Kristin Houle’ is executive director of the Texas Coalition to Abolish the Death Penalty.

“We have a real variety of approaches better, united by a belief that Texas doesn’t need the death penalty, that in fact we have alternative ways to punish people who are truly guilty of committing heinous crimes, and protect society without resorting to an irreversible and flawed punishment like the death penalty.”

There was a time when the sentiment of Texas’ criminal justice system was akin to “an eye for an eye”, when it came to brutal murders. Houle’ says that’s not the case anymore.

“We work with many family members who do not support the death penalty for a variety of reasons. Some of them believe that killing another person won’t honor their loved one.

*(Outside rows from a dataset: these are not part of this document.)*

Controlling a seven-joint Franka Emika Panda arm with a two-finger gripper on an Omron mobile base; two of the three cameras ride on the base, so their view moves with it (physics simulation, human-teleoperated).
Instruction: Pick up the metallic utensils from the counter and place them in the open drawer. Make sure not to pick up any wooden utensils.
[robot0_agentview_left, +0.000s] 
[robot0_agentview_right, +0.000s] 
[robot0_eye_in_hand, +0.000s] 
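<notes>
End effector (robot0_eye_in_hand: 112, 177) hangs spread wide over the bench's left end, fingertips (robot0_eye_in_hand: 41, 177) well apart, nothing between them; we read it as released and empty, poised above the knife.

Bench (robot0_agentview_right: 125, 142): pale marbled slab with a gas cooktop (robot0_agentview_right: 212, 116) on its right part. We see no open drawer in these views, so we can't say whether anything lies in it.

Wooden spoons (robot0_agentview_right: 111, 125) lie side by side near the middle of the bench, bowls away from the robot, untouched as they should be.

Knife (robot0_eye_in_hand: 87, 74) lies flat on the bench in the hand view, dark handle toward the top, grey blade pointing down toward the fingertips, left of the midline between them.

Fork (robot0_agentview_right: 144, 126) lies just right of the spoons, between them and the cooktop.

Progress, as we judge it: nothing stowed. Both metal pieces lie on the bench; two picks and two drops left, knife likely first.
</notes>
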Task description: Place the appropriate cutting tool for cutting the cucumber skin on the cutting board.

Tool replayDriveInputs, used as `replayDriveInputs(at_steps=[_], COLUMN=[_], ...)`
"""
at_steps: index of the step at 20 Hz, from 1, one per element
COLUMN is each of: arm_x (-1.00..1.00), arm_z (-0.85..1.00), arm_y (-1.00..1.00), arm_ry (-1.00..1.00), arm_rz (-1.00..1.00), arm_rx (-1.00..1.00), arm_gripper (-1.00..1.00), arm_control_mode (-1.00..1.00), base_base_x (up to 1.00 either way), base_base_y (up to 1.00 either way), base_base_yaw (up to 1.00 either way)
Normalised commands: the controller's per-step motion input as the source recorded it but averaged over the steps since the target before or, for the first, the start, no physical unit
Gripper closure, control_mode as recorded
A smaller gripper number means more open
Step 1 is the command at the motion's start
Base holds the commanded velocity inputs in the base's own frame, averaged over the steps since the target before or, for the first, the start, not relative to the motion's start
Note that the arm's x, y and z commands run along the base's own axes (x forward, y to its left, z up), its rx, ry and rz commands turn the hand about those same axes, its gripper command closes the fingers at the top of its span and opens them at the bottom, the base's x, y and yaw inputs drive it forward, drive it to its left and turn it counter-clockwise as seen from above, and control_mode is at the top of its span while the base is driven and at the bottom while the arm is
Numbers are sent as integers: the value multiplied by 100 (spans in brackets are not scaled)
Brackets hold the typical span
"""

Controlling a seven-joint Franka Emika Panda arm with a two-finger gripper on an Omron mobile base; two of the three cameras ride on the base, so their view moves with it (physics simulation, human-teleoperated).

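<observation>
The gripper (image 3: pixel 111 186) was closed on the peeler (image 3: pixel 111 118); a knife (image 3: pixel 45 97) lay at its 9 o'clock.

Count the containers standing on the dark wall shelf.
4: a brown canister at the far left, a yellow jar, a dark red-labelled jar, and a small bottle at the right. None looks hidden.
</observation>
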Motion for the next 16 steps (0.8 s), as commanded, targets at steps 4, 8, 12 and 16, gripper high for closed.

Others are concerned with the process and the toll that it takes, as these cases drag themselves through the appeals process.”

The report finds that while Texas uses the death penalty less, the state still imposes it disproportionately against minorities.

Professor David Dow of the UH Law Center, is founder of the Texas Innocence Network, and runs a death penalty clinic. He too believes that capital punishment is yesteryear’s justice.

“I think that the far more likely way, is that individual district attorneys will decide not to seek the death penalty very often, but it will be a punishment that is used with less and less frequency until finally it’s just not used at all.”

But longtime death penalty advocate Dudley Sharp doesn’t agree.

“No one has emotional or psychological closure from execution. But what you do have, you have a sense that justice has been done, and very important to most of these victim survivors, is that this person can no longer harm anyone again.”

Some think that stories of inmates wrongly imprisoned like Michael Morton and Anthony Graves could make jurors much more careful about imposing the death penalty.